I would encourage you to look at the three threads that I have posted using validated data regarding trends. These are my data driven opinions. I am not just pulling numbers out of my rectum
+++++
OK. I did that. I read your long post from yesterday. So I agree that you have some background in this area. I just don’t agree with you on the supposed slowing of the growth in U.S. infection and death rates that you seem to see.

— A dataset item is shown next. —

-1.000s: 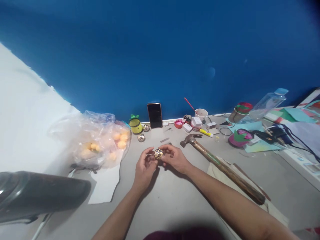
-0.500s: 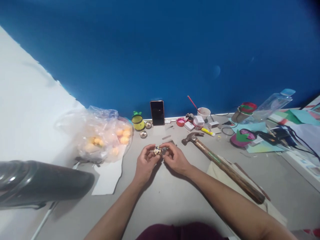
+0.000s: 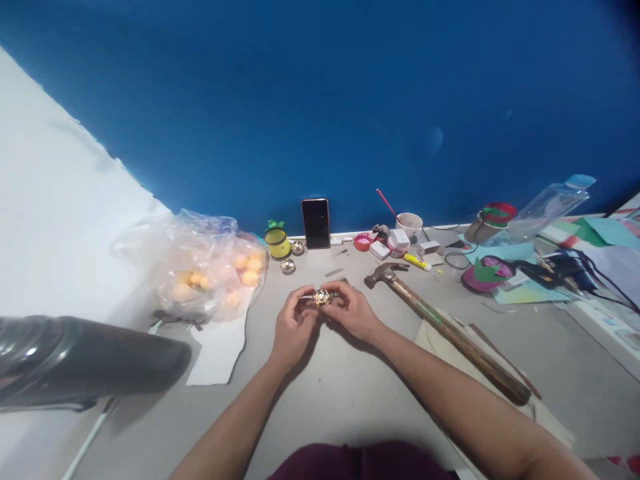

We may be looking at different data sets. I’m not paying much attention to how the world is doing for at least a couple of reasons: I believe nothing the Chinese tell us and there is the excellent but unusual performance by South Korea. Both distort the world level data.

I use the Wikipedia articles for the U.S. for my data. Your mileage may vary but that is my source.

The U.S. is currently running infection rates in the 35% to 45% range. 38% yesterday. 49% a few days ago. We have experienced very close to an order of magnitude increase in declared infections in the last week and over a 6-fold increase in fatalities in the same timeframe.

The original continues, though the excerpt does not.